Winners in harsh battle for Klamath River water claim their rights
Some southern Oregon ranchers will have to reduce or completely shut down irrigation in the parched Upper Klamath Basin this summer as a result of a historic assertion of water rights by other users in the region.
On Monday, several groups, including the Klamath Tribes and irrigators in the federal Klamath Project, made formal calls for water, asking Oregon to enforce rights they won earlier this year.
“Nobody should be surprised by the tribes making a call,” said Jeff Mitchell of the Klamath Tribal Water Team. “Everyone’s seen this day coming for a long, long time.”
“We’re in a drought, and we need to protect tribal treaty resources,” Mitchell said. “This is the only means we have.”
The Oregon tribes in March were granted the oldest water rights in the upper basin, which has been the scene of bitter battles among ranchers, tribes and salmon fishing interests.
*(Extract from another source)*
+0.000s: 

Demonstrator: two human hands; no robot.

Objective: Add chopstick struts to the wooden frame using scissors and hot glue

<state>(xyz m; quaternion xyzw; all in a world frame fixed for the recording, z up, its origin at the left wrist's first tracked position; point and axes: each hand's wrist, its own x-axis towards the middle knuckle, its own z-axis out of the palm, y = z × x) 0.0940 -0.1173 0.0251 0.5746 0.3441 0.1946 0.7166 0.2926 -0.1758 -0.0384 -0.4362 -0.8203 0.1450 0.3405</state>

They compete for water from the Klamath River and its tributaries, which run from southern Oregon into Northern California.
The senior rights of farmers served by the U.S. Bureau of Reclamation’s Klamath Project were also recognized in the same legal adjudication process that granted the tribal rights. Those irrigators issued a separate call Monday, along with the U.S. Fish and Wildlife Service, which manages wildlife refuges in the basin.
Tom Paul, deputy director of the Oregon Water Resources Department, said a state water master was out in the field Monday examining water use and this week could start ordering junior rights holders to reduce or stop diversions.
“For the first time we have water rights that are enforceable,” he said.
Flows into the Upper Klamath Lake are only 40% of normal this year, reducing irrigation deliveries and flows vital for fish, including the endangered shortnose and Lost River suckers traditionally harvested by the tribes.
It is unclear how many ranchers and other holders of junior water rights will be affected or how much water they will have to give up this season to meet the needs of senior rights holders.
Most of those potentially affected are cattle ranchers who use the water to irrigate pasture. If they have land outside the upper basin, they could move their livestock there.
For others, the effects could be devastating, said Danette Watson of the Upper Klamath Water Users Assn., which represents about half the irrigators in the upper basin.
The water calls are likely to heighten tensions in the region. They may also increase pressure on Congress to act on a basin restoration agreement that calls for the removal of four hydropower dams on the Klamath to restore salmon runs and spells out irrigation deliveries.
The 2010 agreement, which was supposed to put an end to the region’s water feuds, has run into opposition from conservationists and local politicians.
“I’m hoping it’s a kind of a wake-up call,” Watson said, adding that if the agreement were in place, the cutbacks under the water call would not be as severe.